Yesterday, the Department of Health and Community Services announced that they had started an investigation into the systems outage with the help of the managed service provider, Bell Aliant.

Returning to pen and paper

As emails are not working and doctors cannot register new patients or upload and access medical results on the database, many affected health centers have turned to using pen and paper.

Affected healthcare centers have also been forced to cancel or reschedule appointments for chemotherapy, x-ray scans, surgeries, and other specialist services.

While the IT outages are not the same for all hospitals in the province, almost all of them deal with some form of disruption.

The only thing that continues to operate normally are vaccinations, emergency care, and the admission of cases that can't be rejected.

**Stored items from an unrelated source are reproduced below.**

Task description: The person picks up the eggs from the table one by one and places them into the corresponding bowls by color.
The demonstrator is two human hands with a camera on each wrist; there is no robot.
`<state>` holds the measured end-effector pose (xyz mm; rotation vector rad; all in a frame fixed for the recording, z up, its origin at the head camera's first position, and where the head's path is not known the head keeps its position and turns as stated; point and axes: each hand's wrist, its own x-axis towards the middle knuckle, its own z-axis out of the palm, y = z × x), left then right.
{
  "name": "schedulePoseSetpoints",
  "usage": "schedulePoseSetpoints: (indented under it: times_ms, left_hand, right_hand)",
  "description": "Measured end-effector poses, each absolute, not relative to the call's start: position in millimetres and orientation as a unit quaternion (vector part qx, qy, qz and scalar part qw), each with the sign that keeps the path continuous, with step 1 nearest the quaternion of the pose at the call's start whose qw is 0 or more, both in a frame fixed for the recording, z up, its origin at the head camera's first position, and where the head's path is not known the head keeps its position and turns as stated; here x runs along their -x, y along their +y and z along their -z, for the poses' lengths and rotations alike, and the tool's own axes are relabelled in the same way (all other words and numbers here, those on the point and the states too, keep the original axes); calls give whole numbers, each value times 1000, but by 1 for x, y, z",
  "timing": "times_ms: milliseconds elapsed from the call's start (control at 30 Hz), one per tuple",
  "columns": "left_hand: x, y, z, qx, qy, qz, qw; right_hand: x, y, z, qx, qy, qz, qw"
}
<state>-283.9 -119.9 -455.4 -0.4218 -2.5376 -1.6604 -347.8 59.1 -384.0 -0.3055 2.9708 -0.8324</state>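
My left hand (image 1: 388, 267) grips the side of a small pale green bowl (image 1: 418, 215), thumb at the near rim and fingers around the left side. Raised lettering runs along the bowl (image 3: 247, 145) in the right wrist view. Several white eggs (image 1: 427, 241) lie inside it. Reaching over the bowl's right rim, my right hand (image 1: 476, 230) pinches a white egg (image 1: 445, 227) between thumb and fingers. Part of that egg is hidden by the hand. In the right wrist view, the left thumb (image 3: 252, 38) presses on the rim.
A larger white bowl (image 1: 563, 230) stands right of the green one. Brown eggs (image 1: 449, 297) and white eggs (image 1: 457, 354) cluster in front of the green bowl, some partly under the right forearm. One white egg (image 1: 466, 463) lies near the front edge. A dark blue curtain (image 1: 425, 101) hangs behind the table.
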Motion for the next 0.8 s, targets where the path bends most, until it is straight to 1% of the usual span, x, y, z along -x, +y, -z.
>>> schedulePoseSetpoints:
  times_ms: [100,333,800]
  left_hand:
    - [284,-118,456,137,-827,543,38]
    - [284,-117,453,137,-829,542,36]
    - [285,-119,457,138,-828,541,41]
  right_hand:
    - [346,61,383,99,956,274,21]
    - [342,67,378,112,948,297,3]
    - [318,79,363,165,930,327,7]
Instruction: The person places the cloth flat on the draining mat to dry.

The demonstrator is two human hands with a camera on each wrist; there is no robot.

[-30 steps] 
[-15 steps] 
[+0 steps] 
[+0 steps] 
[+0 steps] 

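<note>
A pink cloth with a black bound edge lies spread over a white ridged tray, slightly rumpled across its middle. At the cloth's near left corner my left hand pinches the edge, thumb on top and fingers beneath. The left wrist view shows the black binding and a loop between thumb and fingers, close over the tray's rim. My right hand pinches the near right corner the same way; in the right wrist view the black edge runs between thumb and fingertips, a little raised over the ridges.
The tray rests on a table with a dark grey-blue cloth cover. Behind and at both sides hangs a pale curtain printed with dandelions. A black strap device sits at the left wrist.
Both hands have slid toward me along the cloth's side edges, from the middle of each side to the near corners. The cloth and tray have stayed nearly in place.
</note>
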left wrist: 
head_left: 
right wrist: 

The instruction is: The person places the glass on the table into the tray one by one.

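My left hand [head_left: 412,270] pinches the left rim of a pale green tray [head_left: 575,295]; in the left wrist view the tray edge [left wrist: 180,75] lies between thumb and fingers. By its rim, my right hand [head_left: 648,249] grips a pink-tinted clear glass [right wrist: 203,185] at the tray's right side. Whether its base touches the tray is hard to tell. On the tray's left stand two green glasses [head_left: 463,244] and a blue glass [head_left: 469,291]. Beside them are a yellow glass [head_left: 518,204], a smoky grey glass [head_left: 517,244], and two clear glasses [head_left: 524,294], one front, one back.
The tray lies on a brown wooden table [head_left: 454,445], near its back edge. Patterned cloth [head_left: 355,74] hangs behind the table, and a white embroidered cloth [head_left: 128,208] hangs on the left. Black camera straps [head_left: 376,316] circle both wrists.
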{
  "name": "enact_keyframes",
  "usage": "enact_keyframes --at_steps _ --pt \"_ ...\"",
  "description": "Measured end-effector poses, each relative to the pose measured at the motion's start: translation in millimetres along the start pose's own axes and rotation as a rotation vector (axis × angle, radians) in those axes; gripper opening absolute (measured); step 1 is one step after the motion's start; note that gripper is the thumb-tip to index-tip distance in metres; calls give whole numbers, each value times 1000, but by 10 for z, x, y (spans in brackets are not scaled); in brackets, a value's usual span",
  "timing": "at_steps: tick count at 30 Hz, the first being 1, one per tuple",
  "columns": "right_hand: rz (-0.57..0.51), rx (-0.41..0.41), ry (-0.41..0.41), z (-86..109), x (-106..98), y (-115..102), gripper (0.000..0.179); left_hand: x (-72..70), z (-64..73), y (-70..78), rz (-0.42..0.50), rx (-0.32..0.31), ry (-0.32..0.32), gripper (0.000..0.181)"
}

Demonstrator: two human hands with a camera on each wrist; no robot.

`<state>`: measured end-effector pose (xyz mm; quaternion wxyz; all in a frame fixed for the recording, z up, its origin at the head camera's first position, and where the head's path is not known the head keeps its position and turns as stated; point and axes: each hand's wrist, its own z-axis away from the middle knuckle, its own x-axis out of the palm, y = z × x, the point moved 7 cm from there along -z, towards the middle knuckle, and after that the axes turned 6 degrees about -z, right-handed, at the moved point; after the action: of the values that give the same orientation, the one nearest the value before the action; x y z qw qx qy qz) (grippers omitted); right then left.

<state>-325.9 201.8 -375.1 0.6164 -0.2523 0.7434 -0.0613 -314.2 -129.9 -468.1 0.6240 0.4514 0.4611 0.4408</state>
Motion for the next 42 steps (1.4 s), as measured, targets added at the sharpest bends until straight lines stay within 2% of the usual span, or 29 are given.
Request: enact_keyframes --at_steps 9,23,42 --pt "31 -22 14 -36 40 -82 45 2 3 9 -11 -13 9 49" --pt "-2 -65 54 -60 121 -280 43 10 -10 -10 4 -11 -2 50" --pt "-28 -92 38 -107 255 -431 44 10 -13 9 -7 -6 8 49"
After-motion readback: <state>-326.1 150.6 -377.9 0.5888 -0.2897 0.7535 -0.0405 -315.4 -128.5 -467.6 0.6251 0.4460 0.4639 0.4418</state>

Likely a ransomware attack

While the Canadian government or healthcare systems have not disclosed what type of cyberattack they have suffered, sources have told BleepingComputer that it is ransomware.

Health Minister John Haggie and Eastern Health CEO David Diamond spoke at a media conference earlier today, stating that the incident had a 'significant impact' and a 'damaged data center.' 

If this turns out to be a ransomware attack, there is a good chance that data was stolen as well, including possible patient information.

As for when things will return to normal status, Haggie said it could be a couple of days before all systems are up and running again.

BleepingComputer has contacted the province's press contact with further questions but has not heard back at this time.

Canada in hackers’ crosshairs

Canada's public services have been a target for numerous ransomware attacks in the past.

In October 2020, Montreal's STM public transport system was hit by RansomExx, and in December 2020, Vancouver's Metro operator TransLink faced severe IT problems following an Egregor attack.

A month later, TransLink concluded its investigation and confirmed that the Russian hackers had stolen customer details.